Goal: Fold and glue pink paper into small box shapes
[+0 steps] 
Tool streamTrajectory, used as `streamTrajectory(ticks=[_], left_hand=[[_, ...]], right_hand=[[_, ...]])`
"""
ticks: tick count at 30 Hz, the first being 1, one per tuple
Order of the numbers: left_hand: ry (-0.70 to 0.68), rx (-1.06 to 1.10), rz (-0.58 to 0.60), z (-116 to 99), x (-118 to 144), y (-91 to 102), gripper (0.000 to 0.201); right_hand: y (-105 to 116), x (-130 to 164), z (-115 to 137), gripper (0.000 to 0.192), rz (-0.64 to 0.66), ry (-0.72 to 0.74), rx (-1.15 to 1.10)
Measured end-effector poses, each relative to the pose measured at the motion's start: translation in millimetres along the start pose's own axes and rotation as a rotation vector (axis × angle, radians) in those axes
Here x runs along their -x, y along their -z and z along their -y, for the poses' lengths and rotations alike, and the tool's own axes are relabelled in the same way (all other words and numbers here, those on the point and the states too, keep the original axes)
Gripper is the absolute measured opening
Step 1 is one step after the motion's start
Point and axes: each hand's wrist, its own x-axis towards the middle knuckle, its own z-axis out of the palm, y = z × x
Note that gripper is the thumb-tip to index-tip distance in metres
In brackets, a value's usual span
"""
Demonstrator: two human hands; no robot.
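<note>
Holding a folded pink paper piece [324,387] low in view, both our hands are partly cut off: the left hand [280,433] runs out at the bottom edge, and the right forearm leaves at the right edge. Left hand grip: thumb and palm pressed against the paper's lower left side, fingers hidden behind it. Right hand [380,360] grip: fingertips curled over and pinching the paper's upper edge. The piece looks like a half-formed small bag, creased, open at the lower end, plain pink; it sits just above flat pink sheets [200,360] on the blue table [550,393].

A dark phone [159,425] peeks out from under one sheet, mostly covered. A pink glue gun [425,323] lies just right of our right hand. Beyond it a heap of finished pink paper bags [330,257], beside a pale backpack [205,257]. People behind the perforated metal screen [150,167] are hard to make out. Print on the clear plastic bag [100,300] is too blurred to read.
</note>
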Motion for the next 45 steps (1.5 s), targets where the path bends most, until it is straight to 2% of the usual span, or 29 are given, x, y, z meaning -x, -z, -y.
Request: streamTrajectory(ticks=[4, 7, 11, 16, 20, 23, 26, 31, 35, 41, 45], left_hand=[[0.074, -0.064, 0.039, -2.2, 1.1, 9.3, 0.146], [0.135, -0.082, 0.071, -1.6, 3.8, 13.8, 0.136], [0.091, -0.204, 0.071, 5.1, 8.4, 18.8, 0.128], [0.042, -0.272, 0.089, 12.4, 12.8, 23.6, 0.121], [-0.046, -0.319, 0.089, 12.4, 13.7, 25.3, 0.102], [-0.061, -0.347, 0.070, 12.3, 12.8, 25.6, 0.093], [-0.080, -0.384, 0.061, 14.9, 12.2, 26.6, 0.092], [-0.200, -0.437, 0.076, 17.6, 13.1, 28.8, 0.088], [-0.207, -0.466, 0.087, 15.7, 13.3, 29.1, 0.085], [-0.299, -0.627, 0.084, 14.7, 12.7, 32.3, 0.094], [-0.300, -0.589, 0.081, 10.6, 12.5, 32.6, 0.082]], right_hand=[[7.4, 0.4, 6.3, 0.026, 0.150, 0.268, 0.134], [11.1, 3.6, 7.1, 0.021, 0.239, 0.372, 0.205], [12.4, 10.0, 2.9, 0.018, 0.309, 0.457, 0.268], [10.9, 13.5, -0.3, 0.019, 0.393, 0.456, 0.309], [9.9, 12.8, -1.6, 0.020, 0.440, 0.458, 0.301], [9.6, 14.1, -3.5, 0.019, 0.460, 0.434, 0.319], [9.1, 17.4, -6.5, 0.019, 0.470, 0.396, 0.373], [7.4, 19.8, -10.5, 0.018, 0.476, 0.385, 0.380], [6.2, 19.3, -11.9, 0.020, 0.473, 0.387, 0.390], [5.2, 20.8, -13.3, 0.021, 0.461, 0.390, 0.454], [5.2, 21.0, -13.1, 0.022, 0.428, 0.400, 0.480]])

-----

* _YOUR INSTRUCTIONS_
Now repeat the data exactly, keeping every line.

* _YOUR SOLUTION_
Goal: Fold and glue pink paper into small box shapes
[+0 steps] 
Tool streamTrajectory, used as `streamTrajectory(ticks=[_], left_hand=[[_, ...]], right_hand=[[_, ...]])`
"""
ticks: tick count at 30 Hz, the first being 1, one per tuple
Order of the numbers: left_hand: ry (-0.70 to 0.68), rx (-1.06 to 1.10), rz (-0.58 to 0.60), z (-116 to 99), x (-118 to 144), y (-91 to 102), gripper (0.000 to 0.201); right_hand: y (-105 to 116), x (-130 to 164), z (-115 to 137), gripper (0.000 to 0.192), rz (-0.64 to 0.66), ry (-0.72 to 0.74), rx (-1.15 to 1.10)
Measured end-effector poses, each relative to the pose measured at the motion's start: translation in millimetres along the start pose's own axes and rotation as a rotation vector (axis × angle, radians) in those axes
Here x runs along their -x, y along their -z and z along their -y, for the poses' lengths and rotations alike, and the tool's own axes are relabelled in the same way (all other words and numbers here, those on the point and the states too, keep the original axes)
Gripper is the absolute measured opening
Step 1 is one step after the motion's start
Point and axes: each hand's wrist, its own x-axis towards the middle knuckle, its own z-axis out of the palm, y = z × x
Note that gripper is the thumb-tip to index-tip distance in metres
In brackets, a value's usual span
"""
Demonstrator: two human hands; no robot.
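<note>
Holding a folded pink paper piece [324,387] low in view, both our hands are partly cut off: the left hand [280,433] runs out at the bottom edge, and the right forearm leaves at the right edge. Left hand grip: thumb and palm pressed against the paper's lower left side, fingers hidden behind it. Right hand [380,360] grip: fingertips curled over and pinching the paper's upper edge. The piece looks like a half-formed small bag, creased, open at the lower end, plain pink; it sits just above flat pink sheets [200,360] on the blue table [550,393].

A dark phone [159,425] peeks out from under one sheet, mostly covered. A pink glue gun [425,323] lies just right of our right hand. Beyond it a heap of finished pink paper bags [330,257], beside a pale backpack [205,257]. People behind the perforated metal screen [150,167] are hard to make out. Print on the clear plastic bag [100,300] is too blurred to read.
</note>
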Motion for the next 45 steps (1.5 s), targets where the path bends most, until it is straight to 2% of the usual span, or 29 are given, x, y, z meaning -x, -z, -y.
Request: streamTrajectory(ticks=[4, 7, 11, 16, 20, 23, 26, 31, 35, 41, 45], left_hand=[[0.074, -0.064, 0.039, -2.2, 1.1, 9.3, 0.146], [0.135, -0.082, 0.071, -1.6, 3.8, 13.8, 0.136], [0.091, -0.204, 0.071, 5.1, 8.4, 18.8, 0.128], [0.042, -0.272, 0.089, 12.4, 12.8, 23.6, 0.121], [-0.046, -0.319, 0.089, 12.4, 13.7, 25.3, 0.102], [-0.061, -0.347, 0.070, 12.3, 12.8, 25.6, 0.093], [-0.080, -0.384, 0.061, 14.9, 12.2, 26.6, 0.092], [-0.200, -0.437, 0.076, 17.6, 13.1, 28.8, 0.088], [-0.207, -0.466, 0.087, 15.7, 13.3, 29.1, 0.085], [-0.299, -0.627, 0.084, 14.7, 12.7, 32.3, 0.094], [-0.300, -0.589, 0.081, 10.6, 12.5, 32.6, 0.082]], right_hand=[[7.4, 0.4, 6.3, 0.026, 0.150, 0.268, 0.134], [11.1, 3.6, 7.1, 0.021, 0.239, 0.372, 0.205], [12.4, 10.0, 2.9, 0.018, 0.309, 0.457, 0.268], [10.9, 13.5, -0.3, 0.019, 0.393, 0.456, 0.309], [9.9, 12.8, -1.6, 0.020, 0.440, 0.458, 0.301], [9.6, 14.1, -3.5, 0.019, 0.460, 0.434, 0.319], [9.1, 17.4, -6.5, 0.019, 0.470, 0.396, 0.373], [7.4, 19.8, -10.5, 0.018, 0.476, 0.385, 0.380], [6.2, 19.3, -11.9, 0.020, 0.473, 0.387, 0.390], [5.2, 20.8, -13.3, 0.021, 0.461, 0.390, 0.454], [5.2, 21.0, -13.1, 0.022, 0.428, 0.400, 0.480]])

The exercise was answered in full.